- **AIM OF THE TASK**:
Go through the data from its first line and retype each line, stopping once the line containing "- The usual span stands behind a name" has been retyped.

[COLLECTED DATA Boundary: Start]

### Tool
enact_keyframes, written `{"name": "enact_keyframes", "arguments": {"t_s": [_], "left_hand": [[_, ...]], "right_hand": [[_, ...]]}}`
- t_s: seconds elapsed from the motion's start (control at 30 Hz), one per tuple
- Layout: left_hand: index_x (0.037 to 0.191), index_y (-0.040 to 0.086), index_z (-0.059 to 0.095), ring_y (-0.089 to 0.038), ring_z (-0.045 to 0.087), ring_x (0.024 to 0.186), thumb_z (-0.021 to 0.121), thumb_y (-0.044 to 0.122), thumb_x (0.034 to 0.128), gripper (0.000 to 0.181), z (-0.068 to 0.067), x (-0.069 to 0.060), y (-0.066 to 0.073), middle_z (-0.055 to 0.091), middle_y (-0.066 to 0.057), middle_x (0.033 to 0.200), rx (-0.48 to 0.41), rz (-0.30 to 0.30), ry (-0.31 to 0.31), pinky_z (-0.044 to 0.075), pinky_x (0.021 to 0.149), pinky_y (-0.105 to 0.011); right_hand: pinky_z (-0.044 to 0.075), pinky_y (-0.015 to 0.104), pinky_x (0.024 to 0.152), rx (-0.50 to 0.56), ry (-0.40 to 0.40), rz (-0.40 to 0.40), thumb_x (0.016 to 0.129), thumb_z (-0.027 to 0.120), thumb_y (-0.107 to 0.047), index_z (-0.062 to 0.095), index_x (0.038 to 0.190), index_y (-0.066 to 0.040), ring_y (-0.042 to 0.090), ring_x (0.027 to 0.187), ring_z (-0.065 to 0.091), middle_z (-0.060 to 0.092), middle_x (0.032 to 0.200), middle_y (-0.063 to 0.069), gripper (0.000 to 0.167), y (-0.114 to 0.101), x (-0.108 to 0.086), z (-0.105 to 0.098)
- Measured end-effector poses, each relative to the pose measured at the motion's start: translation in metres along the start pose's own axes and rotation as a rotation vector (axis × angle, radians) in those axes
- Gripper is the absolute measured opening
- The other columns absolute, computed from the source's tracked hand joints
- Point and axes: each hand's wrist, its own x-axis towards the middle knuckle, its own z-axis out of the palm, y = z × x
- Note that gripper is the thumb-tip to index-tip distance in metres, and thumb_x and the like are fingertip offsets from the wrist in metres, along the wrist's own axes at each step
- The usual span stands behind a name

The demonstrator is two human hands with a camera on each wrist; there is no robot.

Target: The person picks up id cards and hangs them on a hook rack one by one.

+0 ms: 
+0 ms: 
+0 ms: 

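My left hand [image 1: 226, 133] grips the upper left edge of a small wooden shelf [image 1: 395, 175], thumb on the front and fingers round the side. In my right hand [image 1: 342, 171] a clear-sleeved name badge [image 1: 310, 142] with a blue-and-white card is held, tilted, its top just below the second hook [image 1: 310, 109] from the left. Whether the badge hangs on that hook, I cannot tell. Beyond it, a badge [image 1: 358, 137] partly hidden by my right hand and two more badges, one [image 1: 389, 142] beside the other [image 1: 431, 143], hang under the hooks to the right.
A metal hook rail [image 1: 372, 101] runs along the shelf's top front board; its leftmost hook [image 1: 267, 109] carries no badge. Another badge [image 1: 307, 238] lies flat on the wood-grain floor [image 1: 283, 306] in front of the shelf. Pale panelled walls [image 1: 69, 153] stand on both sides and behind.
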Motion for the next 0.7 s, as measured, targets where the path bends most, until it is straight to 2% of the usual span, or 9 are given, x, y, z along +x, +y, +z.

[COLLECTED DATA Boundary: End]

- **EXERCISE OUTPUT**:
### Tool
enact_keyframes, written `{"name": "enact_keyframes", "arguments": {"t_s": [_], "left_hand": [[_, ...]], "right_hand": [[_, ...]]}}`
- t_s: seconds elapsed from the motion's start (control at 30 Hz), one per tuple
- Layout: left_hand: index_x (0.037 to 0.191), index_y (-0.040 to 0.086), index_z (-0.059 to 0.095), ring_y (-0.089 to 0.038), ring_z (-0.045 to 0.087), ring_x (0.024 to 0.186), thumb_z (-0.021 to 0.121), thumb_y (-0.044 to 0.122), thumb_x (0.034 to 0.128), gripper (0.000 to 0.181), z (-0.068 to 0.067), x (-0.069 to 0.060), y (-0.066 to 0.073), middle_z (-0.055 to 0.091), middle_y (-0.066 to 0.057), middle_x (0.033 to 0.200), rx (-0.48 to 0.41), rz (-0.30 to 0.30), ry (-0.31 to 0.31), pinky_z (-0.044 to 0.075), pinky_x (0.021 to 0.149), pinky_y (-0.105 to 0.011); right_hand: pinky_z (-0.044 to 0.075), pinky_y (-0.015 to 0.104), pinky_x (0.024 to 0.152), rx (-0.50 to 0.56), ry (-0.40 to 0.40), rz (-0.40 to 0.40), thumb_x (0.016 to 0.129), thumb_z (-0.027 to 0.120), thumb_y (-0.107 to 0.047), index_z (-0.062 to 0.095), index_x (0.038 to 0.190), index_y (-0.066 to 0.040), ring_y (-0.042 to 0.090), ring_x (0.027 to 0.187), ring_z (-0.065 to 0.091), middle_z (-0.060 to 0.092), middle_x (0.032 to 0.200), middle_y (-0.063 to 0.069), gripper (0.000 to 0.167), y (-0.114 to 0.101), x (-0.108 to 0.086), z (-0.105 to 0.098)
- Measured end-effector poses, each relative to the pose measured at the motion's start: translation in metres along the start pose's own axes and rotation as a rotation vector (axis × angle, radians) in those axes
- Gripper is the absolute measured opening
- The other columns absolute, computed from the source's tracked hand joints
- Point and axes: each hand's wrist, its own x-axis towards the middle knuckle, its own z-axis out of the palm, y = z × x
- Note that gripper is the thumb-tip to index-tip distance in metres, and thumb_x and the like are fingertip offsets from the wrist in metres, along the wrist's own axes at each step
- The usual span stands behind a name

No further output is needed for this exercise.